The intent of the post is not to discourage; in fact, I want to make sure people DON'T get discouraged. The reality is even highly qualified candidates who do everything right can have a tough time in FT recruiting, and people seeing anecdotes from individuals like myself and others will (hopefully) understand that it's just the difficult nature of the FT process, and they don't lose confidence in themselves & start thinking maybe it's something wrong with them. If people are discouraged just because something is going to be difficult, then perhaps this is not the industry for them to be going into. It's not just me saying this either; you can look at the FT recruiting thread from last year and see everyone echoing similar sentiments.
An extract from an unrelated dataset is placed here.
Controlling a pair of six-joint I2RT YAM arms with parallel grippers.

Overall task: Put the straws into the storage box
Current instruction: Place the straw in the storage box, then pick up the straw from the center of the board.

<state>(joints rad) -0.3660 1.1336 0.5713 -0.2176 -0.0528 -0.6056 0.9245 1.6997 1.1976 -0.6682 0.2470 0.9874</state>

Furthermore, the purpose of the thread was for OP to ask whether he had a chance; I provided my honest opinion. I would hardly quantify a 3.5 at a non-target with no junior year internship as "perfectly qualified". IB recruiting (especially FT) is basically a full-time job in and of itself - it would be negligent to encourage a low return on investment course of action when there are many perfectly good related positions like corporate development, corporate strategy, TAS at Big 4, valuation shops, even consulting which would provide possible entries into banking via laterals or an MBA. And, like I mentioned at the end of my initial post, you can obviously network into smaller regional boutique banks as well. I wanted to ensure OP had tempered his/her expectations when going into the process. There's nothing wrong with shooting for the best possible opportunity, but time is a finite resource and you sometimes have to be pragmatic about your choices.